**EXERCISE INSTRUCTIONS:** Output all of the material exactly; leave out no line.

**MATERIAL TO PROCESS:**
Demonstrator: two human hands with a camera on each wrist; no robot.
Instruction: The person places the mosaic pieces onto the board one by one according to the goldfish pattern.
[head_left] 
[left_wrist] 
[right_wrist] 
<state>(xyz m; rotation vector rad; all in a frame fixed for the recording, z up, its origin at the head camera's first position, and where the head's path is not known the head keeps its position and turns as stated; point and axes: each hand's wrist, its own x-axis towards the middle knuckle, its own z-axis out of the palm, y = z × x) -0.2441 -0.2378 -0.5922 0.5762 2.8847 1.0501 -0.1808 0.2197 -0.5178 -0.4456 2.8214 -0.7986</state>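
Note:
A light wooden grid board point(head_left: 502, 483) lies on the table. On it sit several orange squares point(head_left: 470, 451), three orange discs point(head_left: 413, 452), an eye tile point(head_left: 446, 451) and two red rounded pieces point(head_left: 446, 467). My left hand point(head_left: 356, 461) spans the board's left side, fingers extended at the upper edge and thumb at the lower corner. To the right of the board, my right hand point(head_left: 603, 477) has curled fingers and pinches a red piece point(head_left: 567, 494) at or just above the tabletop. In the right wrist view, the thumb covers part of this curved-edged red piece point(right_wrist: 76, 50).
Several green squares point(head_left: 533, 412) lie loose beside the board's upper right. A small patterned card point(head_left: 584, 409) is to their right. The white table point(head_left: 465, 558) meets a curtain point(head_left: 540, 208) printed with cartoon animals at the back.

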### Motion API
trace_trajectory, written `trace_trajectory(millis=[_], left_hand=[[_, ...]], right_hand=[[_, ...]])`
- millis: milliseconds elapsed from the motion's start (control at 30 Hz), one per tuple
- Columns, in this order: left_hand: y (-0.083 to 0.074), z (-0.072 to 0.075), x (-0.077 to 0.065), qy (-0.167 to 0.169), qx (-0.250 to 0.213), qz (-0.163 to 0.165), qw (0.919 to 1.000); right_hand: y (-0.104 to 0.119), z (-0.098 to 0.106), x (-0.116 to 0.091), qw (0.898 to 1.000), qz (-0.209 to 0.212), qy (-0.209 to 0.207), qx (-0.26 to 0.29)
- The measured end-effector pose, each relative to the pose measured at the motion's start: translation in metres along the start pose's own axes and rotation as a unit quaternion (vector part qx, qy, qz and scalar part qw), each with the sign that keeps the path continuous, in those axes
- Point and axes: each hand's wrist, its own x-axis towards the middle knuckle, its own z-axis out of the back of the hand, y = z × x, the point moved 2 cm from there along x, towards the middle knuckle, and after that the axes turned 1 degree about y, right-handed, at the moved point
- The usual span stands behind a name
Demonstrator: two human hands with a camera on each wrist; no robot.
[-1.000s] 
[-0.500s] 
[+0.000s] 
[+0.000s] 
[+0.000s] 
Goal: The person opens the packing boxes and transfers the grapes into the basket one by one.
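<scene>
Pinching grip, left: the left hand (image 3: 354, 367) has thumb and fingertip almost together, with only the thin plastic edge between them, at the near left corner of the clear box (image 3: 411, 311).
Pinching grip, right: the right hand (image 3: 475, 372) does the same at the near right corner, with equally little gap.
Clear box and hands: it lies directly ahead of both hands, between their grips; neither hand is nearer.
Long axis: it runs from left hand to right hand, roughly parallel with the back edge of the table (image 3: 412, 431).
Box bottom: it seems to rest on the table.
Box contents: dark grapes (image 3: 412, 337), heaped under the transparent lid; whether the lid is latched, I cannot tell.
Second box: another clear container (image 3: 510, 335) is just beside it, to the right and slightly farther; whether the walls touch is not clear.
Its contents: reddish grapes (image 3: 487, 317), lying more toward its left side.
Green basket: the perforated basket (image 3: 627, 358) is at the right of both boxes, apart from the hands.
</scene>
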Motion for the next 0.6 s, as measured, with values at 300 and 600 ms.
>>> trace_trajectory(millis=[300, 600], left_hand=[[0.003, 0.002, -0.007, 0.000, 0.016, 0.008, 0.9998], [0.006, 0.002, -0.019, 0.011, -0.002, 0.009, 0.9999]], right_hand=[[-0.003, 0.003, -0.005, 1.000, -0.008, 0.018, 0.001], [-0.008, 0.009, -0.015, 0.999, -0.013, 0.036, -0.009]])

**RESPONSE BELOW:**
Demonstrator: two human hands with a camera on each wrist; no robot.
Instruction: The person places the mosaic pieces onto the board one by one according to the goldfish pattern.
[head_left] 
[left_wrist] 
[right_wrist] 
<state>(xyz m; rotation vector rad; all in a frame fixed for the recording, z up, its origin at the head camera's first position, and where the head's path is not known the head keeps its position and turns as stated; point and axes: each hand's wrist, its own x-axis towards the middle knuckle, its own z-axis out of the palm, y = z × x) -0.2441 -0.2378 -0.5922 0.5762 2.8847 1.0501 -0.1808 0.2197 -0.5178 -0.4456 2.8214 -0.7986</state>
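Note:
A light wooden grid board point(head_left: 502, 483) lies on the table. On it sit several orange squares point(head_left: 470, 451), three orange discs point(head_left: 413, 452), an eye tile point(head_left: 446, 451) and two red rounded pieces point(head_left: 446, 467). My left hand point(head_left: 356, 461) spans the board's left side, fingers extended at the upper edge and thumb at the lower corner. To the right of the board, my right hand point(head_left: 603, 477) has curled fingers and pinches a red piece point(head_left: 567, 494) at or just above the tabletop. In the right wrist view, the thumb covers part of this curved-edged red piece point(right_wrist: 76, 50).
Several green squares point(head_left: 533, 412) lie loose beside the board's upper right. A small patterned card point(head_left: 584, 409) is to their right. The white table point(head_left: 465, 558) meets a curtain point(head_left: 540, 208) printed with cartoon animals at the back.
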
### Motion API
trace_trajectory, written `trace_trajectory(millis=[_], left_hand=[[_, ...]], right_hand=[[_, ...]])`
- millis: milliseconds elapsed from the motion's start (control at 30 Hz), one per tuple
- Columns, in this order: left_hand: y (-0.083 to 0.074), z (-0.072 to 0.075), x (-0.077 to 0.065), qy (-0.167 to 0.169), qx (-0.250 to 0.213), qz (-0.163 to 0.165), qw (0.919 to 1.000); right_hand: y (-0.104 to 0.119), z (-0.098 to 0.106), x (-0.116 to 0.091), qw (0.898 to 1.000), qz (-0.209 to 0.212), qy (-0.209 to 0.207), qx (-0.26 to 0.29)
- The measured end-effector pose, each relative to the pose measured at the motion's start: translation in metres along the start pose's own axes and rotation as a unit quaternion (vector part qx, qy, qz and scalar part qw), each with the sign that keeps the path continuous, in those axes
- Point and axes: each hand's wrist, its own x-axis towards the middle knuckle, its own z-axis out of the back of the hand, y = z × x, the point moved 2 cm from there along x, towards the middle knuckle, and after that the axes turned 1 degree about y, right-handed, at the moved point
- The usual span stands behind a name
Demonstrator: two human hands with a camera on each wrist; no robot.
[-1.000s] 
[-0.500s] 
[+0.000s] 
[+0.000s] 
[+0.000s] 
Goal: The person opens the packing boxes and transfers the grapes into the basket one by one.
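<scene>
Pinching grip, left: the left hand (image 3: 354, 367) has thumb and fingertip almost together, with only the thin plastic edge between them, at the near left corner of the clear box (image 3: 411, 311).
Pinching grip, right: the right hand (image 3: 475, 372) does the same at the near right corner, with equally little gap.
Clear box and hands: it lies directly ahead of both hands, between their grips; neither hand is nearer.
Long axis: it runs from left hand to right hand, roughly parallel with the back edge of the table (image 3: 412, 431).
Box bottom: it seems to rest on the table.
Box contents: dark grapes (image 3: 412, 337), heaped under the transparent lid; whether the lid is latched, I cannot tell.
Second box: another clear container (image 3: 510, 335) is just beside it, to the right and slightly farther; whether the walls touch is not clear.
Its contents: reddish grapes (image 3: 487, 317), lying more toward its left side.
Green basket: the perforated basket (image 3: 627, 358) is at the right of both boxes, apart from the hands.
</scene>
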Motion for the next 0.6 s, as measured, with values at 300 and 600 ms.
>>> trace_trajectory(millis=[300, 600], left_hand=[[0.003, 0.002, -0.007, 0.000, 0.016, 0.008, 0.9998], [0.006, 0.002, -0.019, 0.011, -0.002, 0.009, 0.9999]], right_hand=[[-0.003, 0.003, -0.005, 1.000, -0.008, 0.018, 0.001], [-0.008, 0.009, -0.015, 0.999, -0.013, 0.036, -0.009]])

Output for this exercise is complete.